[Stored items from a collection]
Segment Open
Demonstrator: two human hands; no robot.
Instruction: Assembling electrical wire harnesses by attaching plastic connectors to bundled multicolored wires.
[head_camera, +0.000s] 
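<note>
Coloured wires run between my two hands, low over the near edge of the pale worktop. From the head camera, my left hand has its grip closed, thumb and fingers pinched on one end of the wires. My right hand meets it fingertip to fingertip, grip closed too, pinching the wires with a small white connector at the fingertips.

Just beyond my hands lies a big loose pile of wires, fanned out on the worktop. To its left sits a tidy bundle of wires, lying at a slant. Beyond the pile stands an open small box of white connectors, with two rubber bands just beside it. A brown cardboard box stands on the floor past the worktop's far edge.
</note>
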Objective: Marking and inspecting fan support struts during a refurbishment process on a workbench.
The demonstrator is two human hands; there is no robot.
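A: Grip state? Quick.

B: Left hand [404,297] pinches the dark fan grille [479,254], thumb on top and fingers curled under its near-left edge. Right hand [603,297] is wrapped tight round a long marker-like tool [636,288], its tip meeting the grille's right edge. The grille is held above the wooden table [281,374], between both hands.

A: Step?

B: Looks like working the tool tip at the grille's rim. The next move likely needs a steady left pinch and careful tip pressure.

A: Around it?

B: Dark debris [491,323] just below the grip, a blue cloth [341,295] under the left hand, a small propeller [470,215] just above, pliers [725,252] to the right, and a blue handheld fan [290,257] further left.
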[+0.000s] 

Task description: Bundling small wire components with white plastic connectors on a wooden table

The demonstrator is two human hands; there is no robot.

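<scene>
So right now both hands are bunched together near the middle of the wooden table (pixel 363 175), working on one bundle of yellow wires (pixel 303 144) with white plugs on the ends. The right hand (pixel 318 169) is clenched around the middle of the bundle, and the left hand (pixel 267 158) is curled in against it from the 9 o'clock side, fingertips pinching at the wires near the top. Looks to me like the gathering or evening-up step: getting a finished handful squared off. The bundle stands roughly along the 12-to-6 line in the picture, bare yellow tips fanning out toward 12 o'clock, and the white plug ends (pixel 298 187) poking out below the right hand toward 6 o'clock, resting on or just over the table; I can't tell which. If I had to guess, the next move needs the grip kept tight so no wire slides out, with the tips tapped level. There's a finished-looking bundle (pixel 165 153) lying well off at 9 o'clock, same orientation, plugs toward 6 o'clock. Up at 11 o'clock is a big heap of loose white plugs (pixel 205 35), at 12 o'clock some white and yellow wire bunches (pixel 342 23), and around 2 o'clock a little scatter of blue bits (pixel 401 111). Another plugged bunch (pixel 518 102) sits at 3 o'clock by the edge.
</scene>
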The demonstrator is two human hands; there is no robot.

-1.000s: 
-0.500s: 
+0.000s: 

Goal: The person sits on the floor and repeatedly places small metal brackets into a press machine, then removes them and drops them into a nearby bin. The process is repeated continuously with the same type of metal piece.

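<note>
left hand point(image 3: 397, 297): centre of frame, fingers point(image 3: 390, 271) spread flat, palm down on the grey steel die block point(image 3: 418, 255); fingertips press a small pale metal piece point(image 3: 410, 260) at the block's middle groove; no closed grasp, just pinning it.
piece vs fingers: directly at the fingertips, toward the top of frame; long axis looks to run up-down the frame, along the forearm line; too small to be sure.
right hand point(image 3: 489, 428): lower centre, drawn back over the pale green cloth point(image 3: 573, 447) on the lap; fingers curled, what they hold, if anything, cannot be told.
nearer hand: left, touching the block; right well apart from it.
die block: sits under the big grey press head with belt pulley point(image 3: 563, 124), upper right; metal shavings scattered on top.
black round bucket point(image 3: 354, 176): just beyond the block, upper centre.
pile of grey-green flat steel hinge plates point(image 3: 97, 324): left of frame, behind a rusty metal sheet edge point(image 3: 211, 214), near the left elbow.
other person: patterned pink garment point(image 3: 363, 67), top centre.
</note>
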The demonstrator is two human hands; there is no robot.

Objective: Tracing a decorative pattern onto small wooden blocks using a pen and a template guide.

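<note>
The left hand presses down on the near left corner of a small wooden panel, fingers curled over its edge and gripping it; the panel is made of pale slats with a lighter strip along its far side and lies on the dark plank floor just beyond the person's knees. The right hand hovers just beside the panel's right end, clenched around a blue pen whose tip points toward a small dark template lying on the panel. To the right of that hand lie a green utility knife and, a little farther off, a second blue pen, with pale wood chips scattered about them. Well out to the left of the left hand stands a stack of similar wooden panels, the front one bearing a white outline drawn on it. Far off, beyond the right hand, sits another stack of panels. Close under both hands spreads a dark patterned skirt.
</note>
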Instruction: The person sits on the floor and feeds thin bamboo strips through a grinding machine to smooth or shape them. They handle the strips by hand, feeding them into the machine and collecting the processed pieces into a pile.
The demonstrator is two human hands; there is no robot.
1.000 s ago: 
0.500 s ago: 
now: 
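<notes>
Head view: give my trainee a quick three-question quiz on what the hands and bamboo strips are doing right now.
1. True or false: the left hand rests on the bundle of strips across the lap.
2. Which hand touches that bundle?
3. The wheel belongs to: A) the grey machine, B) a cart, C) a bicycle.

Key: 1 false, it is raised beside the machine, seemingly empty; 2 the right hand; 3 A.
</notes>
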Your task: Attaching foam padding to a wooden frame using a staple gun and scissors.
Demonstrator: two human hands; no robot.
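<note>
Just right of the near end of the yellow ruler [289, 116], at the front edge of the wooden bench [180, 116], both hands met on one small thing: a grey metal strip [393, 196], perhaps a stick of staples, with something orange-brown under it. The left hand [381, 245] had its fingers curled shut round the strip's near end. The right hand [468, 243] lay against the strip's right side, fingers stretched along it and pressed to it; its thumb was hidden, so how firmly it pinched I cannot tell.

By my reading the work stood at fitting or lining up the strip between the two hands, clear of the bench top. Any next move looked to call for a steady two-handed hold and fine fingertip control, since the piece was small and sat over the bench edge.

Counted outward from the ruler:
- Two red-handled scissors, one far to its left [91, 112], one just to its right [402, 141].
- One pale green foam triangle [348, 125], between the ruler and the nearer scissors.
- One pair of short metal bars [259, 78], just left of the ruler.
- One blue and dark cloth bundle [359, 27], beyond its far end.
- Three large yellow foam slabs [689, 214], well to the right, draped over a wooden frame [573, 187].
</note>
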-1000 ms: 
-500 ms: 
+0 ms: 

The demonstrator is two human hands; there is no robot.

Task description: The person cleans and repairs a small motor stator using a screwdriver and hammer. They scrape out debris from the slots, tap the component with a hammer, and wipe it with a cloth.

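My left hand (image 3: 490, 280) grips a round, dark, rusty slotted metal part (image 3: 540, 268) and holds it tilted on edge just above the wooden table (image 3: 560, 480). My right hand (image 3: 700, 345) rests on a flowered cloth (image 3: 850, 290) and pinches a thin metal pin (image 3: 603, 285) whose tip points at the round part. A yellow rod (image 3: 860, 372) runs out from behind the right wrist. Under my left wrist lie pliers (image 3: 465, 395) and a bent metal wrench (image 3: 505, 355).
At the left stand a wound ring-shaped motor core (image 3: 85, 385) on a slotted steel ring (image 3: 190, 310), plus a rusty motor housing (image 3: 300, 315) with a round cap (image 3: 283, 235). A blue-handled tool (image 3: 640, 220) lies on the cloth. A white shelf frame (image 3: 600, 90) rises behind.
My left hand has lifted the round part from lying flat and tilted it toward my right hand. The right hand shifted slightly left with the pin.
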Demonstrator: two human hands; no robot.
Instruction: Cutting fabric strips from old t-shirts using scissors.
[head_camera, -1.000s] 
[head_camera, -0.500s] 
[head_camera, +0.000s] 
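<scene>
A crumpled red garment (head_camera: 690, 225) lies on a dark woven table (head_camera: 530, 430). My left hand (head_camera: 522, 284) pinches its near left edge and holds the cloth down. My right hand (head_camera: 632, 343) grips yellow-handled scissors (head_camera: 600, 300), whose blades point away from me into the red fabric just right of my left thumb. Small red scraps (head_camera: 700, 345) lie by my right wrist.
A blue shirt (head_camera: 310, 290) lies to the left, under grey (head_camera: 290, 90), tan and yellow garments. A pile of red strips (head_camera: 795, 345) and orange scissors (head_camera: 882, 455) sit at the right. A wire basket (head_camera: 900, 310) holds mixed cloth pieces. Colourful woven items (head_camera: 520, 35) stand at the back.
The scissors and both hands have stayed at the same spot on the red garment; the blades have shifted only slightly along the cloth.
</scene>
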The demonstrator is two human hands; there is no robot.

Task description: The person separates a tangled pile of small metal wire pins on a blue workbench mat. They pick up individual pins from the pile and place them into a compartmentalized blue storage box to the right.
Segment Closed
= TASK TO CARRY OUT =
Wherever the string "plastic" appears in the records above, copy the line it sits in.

= SOLUTION FOR THIS TASK =
Instruction: Assembling electrical wire harnesses by attaching plastic connectors to bundled multicolored wires.
Task description: Bundling small wire components with white plastic connectors on a wooden table

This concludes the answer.